Transcribe exactly the line with "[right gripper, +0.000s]" and each line that follows it in the listing, down to the last, omitting all pictures.

____________________

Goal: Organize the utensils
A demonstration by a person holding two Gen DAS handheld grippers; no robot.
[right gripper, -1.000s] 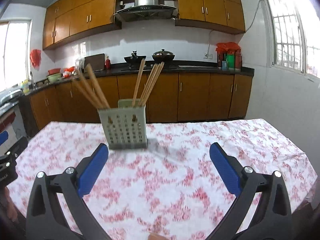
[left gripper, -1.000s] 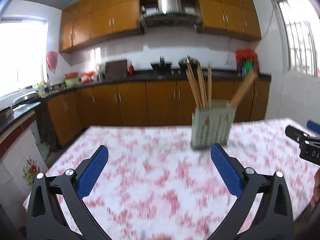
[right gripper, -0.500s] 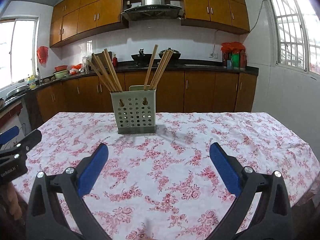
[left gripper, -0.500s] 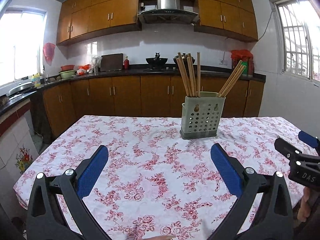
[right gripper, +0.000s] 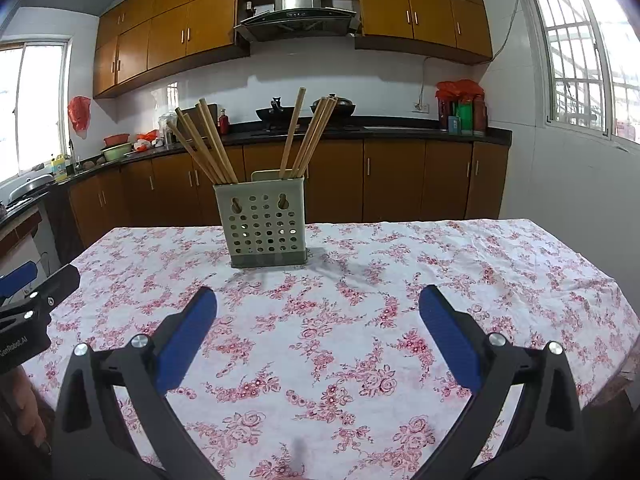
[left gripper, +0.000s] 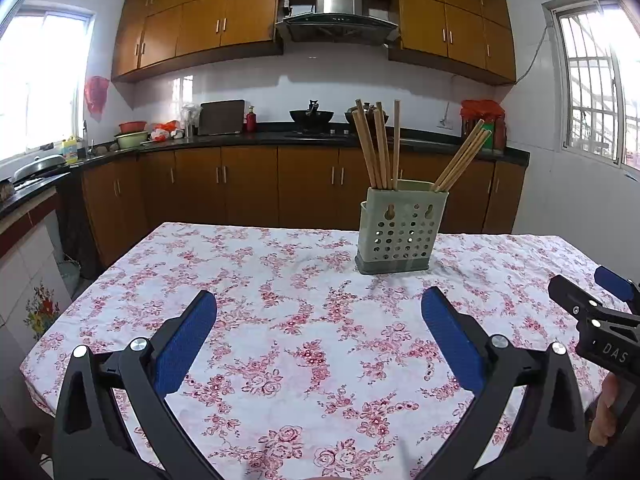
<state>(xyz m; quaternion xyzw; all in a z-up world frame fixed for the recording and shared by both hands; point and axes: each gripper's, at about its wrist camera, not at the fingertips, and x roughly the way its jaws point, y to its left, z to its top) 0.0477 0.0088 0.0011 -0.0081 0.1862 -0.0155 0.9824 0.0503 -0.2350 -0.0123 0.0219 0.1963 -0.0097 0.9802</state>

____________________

> **Expected output**:
[right gripper, +0.000s] 
[left gripper, +0.000s] 
<state>(xyz m; quaternion xyzw; all in a z-up world frame fixed for the recording and shared by both hands; point and axes: each gripper's, at about its wrist camera, not at the fingertips, and x roughly the way its jaws point, y to its left, z to its top) 0.0477 0.0088 0.0011 -0.0081 0.1862 -0.0155 0.9824 0.0503 -0.2350 -0.0123 0.0219 0.1963 -0.0097 0.9802</state>

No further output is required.